_Work instructions_
Retype the listing without any alteration.

== Raw data ==

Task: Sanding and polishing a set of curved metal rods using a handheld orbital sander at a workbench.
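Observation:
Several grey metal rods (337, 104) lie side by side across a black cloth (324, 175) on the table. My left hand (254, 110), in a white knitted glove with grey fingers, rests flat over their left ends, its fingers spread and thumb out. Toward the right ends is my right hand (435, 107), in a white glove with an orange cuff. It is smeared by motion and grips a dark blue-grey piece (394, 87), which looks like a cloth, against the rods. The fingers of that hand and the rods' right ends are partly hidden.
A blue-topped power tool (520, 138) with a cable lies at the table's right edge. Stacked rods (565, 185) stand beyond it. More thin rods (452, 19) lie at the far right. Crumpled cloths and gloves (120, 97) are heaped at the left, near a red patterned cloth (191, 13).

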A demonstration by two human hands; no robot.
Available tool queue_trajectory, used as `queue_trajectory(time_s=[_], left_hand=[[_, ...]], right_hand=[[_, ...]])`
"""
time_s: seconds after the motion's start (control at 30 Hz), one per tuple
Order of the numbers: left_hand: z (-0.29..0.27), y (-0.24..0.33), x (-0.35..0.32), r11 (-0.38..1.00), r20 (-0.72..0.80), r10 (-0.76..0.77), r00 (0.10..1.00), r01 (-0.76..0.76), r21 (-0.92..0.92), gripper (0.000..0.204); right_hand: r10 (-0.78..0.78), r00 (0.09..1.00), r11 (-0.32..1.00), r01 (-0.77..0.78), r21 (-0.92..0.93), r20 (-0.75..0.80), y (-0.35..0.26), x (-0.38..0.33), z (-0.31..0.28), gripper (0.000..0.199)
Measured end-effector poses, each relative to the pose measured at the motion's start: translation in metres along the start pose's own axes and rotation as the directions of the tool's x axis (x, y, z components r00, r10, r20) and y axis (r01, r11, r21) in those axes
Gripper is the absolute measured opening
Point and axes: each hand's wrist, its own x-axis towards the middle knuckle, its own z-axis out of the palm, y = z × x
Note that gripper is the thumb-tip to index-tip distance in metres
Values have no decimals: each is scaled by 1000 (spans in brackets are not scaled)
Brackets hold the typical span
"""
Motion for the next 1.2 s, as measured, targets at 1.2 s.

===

_Answer below_
Task: Sanding and polishing a set of curved metal rods using a handheld orbital sander at a workbench.
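Observation:
Several grey metal rods (337, 104) lie side by side across a black cloth (324, 175) on the table. My left hand (254, 110), in a white knitted glove with grey fingers, rests flat over their left ends, its fingers spread and thumb out. Toward the right ends is my right hand (435, 107), in a white glove with an orange cuff. It is smeared by motion and grips a dark blue-grey piece (394, 87), which looks like a cloth, against the rods. The fingers of that hand and the rods' right ends are partly hidden.
A blue-topped power tool (520, 138) with a cable lies at the table's right edge. Stacked rods (565, 185) stand beyond it. More thin rods (452, 19) lie at the far right. Crumpled cloths and gloves (120, 97) are heaped at the left, near a red patterned cloth (191, 13).
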
A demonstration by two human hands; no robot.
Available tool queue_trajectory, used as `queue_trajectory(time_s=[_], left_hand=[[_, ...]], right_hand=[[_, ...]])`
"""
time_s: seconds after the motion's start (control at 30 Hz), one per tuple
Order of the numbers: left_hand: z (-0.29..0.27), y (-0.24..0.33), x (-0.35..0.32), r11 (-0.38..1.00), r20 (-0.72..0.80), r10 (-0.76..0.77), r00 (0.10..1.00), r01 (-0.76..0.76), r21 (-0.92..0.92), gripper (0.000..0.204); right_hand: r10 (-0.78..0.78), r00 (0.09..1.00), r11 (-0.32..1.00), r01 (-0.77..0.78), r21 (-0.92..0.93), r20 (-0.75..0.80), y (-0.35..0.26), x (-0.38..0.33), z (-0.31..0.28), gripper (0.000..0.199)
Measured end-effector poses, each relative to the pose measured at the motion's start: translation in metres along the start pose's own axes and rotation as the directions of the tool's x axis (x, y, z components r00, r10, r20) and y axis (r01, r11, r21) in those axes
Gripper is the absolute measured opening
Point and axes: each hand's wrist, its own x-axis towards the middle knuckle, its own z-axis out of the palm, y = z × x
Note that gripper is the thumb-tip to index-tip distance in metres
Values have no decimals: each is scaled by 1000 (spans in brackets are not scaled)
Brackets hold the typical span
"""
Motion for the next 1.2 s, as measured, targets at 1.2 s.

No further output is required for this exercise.